PROBLEM DETAILS:
Everything from the first line of the material below through the line containing "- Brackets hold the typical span" must be retyped exactly, and nothing past it.

COLLECTED MATERIAL:
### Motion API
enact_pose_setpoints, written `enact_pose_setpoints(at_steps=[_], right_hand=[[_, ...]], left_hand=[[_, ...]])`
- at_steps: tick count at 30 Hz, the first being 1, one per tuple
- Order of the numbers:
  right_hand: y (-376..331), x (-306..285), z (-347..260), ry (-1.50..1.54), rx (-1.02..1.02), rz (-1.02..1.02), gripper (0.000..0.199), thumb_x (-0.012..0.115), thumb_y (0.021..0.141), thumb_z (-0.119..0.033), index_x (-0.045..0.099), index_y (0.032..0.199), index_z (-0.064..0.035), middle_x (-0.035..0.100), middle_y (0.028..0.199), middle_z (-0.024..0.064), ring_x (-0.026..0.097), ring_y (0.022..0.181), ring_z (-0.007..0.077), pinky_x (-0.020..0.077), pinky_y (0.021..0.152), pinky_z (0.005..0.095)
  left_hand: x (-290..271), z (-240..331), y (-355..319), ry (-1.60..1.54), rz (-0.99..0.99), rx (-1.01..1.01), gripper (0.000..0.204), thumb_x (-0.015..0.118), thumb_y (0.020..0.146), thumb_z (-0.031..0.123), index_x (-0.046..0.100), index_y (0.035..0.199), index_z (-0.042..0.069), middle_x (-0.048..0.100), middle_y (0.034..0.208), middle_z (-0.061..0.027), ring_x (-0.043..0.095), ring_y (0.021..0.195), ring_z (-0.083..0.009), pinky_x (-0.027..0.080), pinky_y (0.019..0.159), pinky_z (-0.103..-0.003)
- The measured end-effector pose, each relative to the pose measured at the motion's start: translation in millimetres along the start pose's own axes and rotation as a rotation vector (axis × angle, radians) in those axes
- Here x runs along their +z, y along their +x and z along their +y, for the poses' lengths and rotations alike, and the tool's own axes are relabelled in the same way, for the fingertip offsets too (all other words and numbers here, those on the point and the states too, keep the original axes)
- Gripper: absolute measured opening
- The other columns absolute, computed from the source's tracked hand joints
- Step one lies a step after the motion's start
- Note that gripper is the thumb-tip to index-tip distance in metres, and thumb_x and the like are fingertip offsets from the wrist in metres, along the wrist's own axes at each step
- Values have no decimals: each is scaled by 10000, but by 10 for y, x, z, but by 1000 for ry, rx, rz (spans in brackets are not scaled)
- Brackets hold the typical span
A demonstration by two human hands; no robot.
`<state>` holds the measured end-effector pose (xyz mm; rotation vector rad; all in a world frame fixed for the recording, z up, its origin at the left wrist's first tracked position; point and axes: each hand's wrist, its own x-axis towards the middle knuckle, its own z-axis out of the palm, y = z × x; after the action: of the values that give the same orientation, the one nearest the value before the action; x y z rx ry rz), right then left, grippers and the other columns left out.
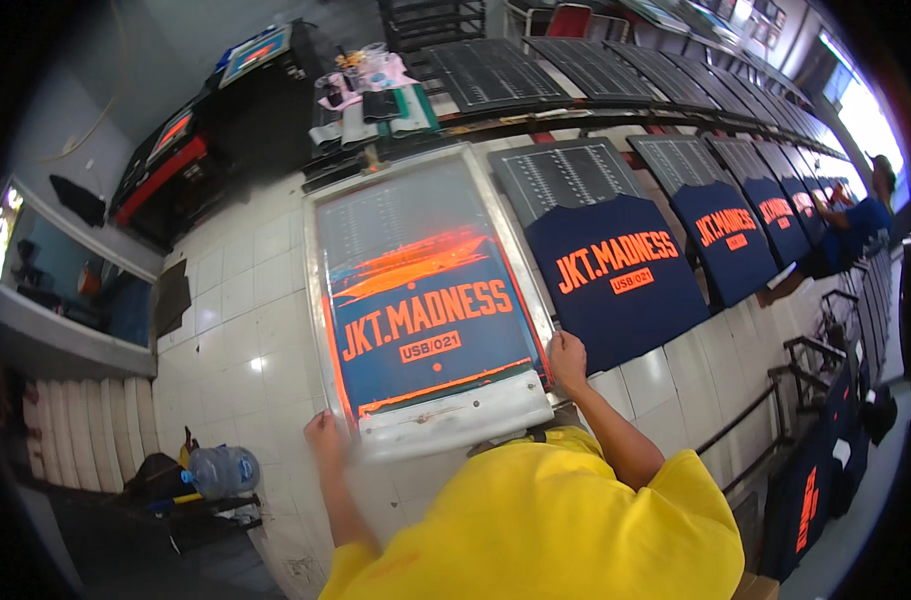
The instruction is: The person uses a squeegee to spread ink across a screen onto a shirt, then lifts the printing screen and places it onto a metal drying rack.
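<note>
One long white-tiled counter (246, 330) is running from the near left away toward the bright window at the far right, and one row of dark printing boards is lying along it. At least five navy shirts are resting on those boards, each carrying the same orange print; the nearest navy shirt (616, 275) is lying just beside the frame on its right. One printing screen (421, 300), a metal-framed mesh smeared with orange ink, is lying flat on the counter directly ahead, its near edge covered by a pale strip. The left hand (326, 435) is gripping the frame's near left corner, fingers curled on its edge, while the right hand (566, 358) is closing on the near right side of the frame. The person's yellow shirt (546, 520) is hiding the counter's near edge. One other person (856, 225) in blue is leaning over the far boards. More screens are stacking up at the upper left, and one clear water jug (221, 470) is sitting low at the left beside black bags.
</note>
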<state>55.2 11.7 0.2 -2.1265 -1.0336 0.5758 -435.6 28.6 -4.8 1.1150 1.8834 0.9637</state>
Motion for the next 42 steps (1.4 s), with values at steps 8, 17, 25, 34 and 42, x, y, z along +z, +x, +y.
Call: enact_pose_setpoints(at_steps=[8, 17, 25, 34, 42], right_hand=[[-46, -52, -94, -51, 15, 18, 353, 449, 965, -284, 647, 901, 1, 654, 902, 268, 614, 907, 480, 477, 778, 526], [12, 18, 1, 66, 8, -20, 351, 456, 969, -289, 656, 957, -1, 660, 919, 258, 616, 924, 477, 490, 790, 505], [3, -89, -63, 144, 48, -94, 325, 449, 984, -251, 639, 956, 11, 655, 898, 257, 619, 888, 470, 488, 751, 459], [-53, -4, 13, 284, 89, -41, 316, 480, 981, -238, 660, 1041, 16, 660, 903, 264, 636, 889, 453, 496, 759, 445], [-19, -38, 0, 267, 7, -3, 376, 459, 980, -253, 654, 1140, 26, 662, 1021, 288, 634, 1006, 446, 492, 877, 460]], left_hand=[[116, -34, -12, 13, 99, 19, 336, 600, 975, 235, 682, 877, -76, 574, 720, 10, 473, 664, -90, 416, 616, -282], [164, -168, 34, 278, 162, 263, 264, 629, 870, 170, 507, 749, -30, 448, 652, -70, 461, 624, -172, 439, 606, -396], [205, 96, -45, -270, 132, -115, 186, 592, 946, 159, 591, 854, -2, 573, 774, -34, 551, 710, -150, 479, 639, -341], [90, 83, -81, -239, 6, -156, 267, 540, 1006, 213, 643, 985, -32, 622, 870, -47, 585, 770, -145, 475, 706, -289], [189, 59, -49, -290, 58, -95, 308, 518, 1024, 263, 593, 854, 18, 511, 761, 30, 476, 724, -94, 399, 637, -251]])
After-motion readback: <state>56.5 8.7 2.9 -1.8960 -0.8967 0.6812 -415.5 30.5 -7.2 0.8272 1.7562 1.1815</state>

SOLVED EXERCISE:
### Motion API
enact_pose_setpoints, written `enact_pose_setpoints(at_steps=[_], right_hand=[[_, ...]], left_hand=[[_, ...]])`
- at_steps: tick count at 30 Hz, the first being 1, one per tuple
- Order of the numbers:
  right_hand: y (-376..331), x (-306..285), z (-347..260), ry (-1.50..1.54), rx (-1.02..1.02), rz (-1.02..1.02), gripper (0.000..0.199), thumb_x (-0.012..0.115), thumb_y (0.021..0.141), thumb_z (-0.119..0.033), index_x (-0.045..0.099), index_y (0.032..0.199), index_z (-0.064..0.035), middle_x (-0.035..0.100), middle_y (0.028..0.199), middle_z (-0.024..0.064), ring_x (-0.026..0.097), ring_y (0.022..0.181), ring_z (-0.007..0.077), pinky_x (-0.020..0.077), pinky_y (0.021..0.152), pinky_z (0.005..0.095)
  left_hand: x (-290..271), z (-240..331), y (-355..319), ry (-1.60..1.54), rz (-0.99..0.99), rx (-1.01..1.01), gripper (0.000..0.204), thumb_x (-0.015..0.118), thumb_y (0.020..0.146), thumb_z (-0.031..0.123), index_x (-0.046..0.100), index_y (0.035..0.199), index_z (-0.042..0.069), middle_x (-0.048..0.100), middle_y (0.034..0.208), middle_z (-0.061..0.027), ring_x (-0.043..0.095), ring_y (0.021..0.195), ring_z (-0.083..0.009), pinky_x (-0.027..0.080), pinky_y (0.019..0.159), pinky_z (-0.103..-0.003)
- The measured end-effector pose, each relative to the pose measured at the motion's start: translation in millimetres along the start pose's own axes and rotation as a rotation vector (axis × angle, radians) in those axes
- Here x runs along their +z, y along their +x and z along their +y, for the poses' lengths and rotations alike, and the tool's own axes are relabelled in the same way, for the fingertip offsets too (all other words and numbers here, those on the point and the states too, keep the original axes)
- Gripper: absolute measured opening
- The other columns absolute, computed from the source's tracked hand joints
- Step one lies a step after the motion's start
- Note that gripper is the thumb-tip to index-tip distance in metres, and thumb_x and the like are fingertip offsets from the wrist in metres, along the wrist's own axes at each step
- Values have no decimals: each is scaled by 10000, but by 10 for y, x, z, but by 1000 for ry, rx, rz (spans in brackets are not scaled)
- Brackets hold the typical span

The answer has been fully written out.